WORK TO COMPLETE
Quote the records below word for word, please, from the very first line through the one that contains "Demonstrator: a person", and nothing beyond it.

DATA EXTRACT

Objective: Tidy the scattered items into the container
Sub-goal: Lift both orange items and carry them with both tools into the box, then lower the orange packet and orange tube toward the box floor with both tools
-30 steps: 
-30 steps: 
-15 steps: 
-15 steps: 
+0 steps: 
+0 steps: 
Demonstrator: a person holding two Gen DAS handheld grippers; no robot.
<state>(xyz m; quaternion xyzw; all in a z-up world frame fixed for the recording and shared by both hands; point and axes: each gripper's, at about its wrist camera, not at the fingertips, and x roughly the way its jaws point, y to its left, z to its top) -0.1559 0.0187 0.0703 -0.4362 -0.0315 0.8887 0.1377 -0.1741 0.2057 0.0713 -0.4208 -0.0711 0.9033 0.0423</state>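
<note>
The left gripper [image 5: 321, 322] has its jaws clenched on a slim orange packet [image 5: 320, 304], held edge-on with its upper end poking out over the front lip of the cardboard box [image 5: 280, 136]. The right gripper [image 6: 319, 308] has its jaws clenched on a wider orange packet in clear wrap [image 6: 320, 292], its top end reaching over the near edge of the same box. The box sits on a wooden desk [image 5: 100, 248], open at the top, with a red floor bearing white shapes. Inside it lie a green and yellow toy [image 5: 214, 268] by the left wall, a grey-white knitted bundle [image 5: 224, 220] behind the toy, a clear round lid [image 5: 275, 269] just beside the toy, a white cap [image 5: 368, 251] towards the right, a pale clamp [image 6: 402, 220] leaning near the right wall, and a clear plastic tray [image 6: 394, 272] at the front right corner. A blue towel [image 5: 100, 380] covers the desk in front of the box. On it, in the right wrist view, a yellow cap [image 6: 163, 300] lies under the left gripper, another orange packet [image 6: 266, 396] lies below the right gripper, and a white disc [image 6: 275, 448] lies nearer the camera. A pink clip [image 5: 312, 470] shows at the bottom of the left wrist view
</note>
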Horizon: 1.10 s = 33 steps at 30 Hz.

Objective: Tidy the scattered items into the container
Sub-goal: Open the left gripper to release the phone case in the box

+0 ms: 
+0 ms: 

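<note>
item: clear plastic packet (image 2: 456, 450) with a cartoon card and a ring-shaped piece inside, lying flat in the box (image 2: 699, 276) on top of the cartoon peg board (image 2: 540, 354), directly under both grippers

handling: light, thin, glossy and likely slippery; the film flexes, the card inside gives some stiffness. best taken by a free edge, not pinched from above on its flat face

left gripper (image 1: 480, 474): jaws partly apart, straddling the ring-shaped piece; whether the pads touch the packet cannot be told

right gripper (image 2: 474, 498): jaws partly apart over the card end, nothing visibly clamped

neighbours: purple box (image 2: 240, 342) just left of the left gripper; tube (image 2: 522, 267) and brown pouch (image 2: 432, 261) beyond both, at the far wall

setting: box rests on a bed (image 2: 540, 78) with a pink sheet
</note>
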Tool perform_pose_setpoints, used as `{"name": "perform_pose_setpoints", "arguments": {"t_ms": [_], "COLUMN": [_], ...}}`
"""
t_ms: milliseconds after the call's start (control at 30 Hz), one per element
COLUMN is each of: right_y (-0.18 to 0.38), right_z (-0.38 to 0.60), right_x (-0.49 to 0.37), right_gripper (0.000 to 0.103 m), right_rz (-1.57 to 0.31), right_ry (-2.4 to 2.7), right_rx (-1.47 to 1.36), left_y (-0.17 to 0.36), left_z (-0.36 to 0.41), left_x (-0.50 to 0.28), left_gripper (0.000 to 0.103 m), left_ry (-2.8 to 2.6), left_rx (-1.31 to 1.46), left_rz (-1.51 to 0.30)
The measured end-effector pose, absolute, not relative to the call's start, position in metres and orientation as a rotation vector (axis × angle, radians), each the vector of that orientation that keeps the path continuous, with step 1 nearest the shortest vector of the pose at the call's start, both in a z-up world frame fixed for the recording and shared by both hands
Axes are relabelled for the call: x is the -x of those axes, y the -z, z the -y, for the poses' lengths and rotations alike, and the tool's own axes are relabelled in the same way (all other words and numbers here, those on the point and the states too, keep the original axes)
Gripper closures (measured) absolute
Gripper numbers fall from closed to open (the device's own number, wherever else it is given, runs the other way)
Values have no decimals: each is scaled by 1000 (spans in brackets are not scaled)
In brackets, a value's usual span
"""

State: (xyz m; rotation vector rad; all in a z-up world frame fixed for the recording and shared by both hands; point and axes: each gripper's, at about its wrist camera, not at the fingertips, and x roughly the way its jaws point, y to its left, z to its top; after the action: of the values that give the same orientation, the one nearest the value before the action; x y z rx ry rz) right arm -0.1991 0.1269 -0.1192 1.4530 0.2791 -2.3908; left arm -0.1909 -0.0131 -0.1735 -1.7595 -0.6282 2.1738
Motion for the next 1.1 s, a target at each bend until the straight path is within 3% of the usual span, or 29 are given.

PROBLEM SOLUTION
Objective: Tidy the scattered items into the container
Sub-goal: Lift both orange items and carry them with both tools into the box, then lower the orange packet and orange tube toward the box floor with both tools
-30 steps: 
-30 steps: 
-15 steps: 
-15 steps: 
+0 steps: 
+0 steps: 
Demonstrator: a person holding two Gen DAS handheld grippers; no robot.

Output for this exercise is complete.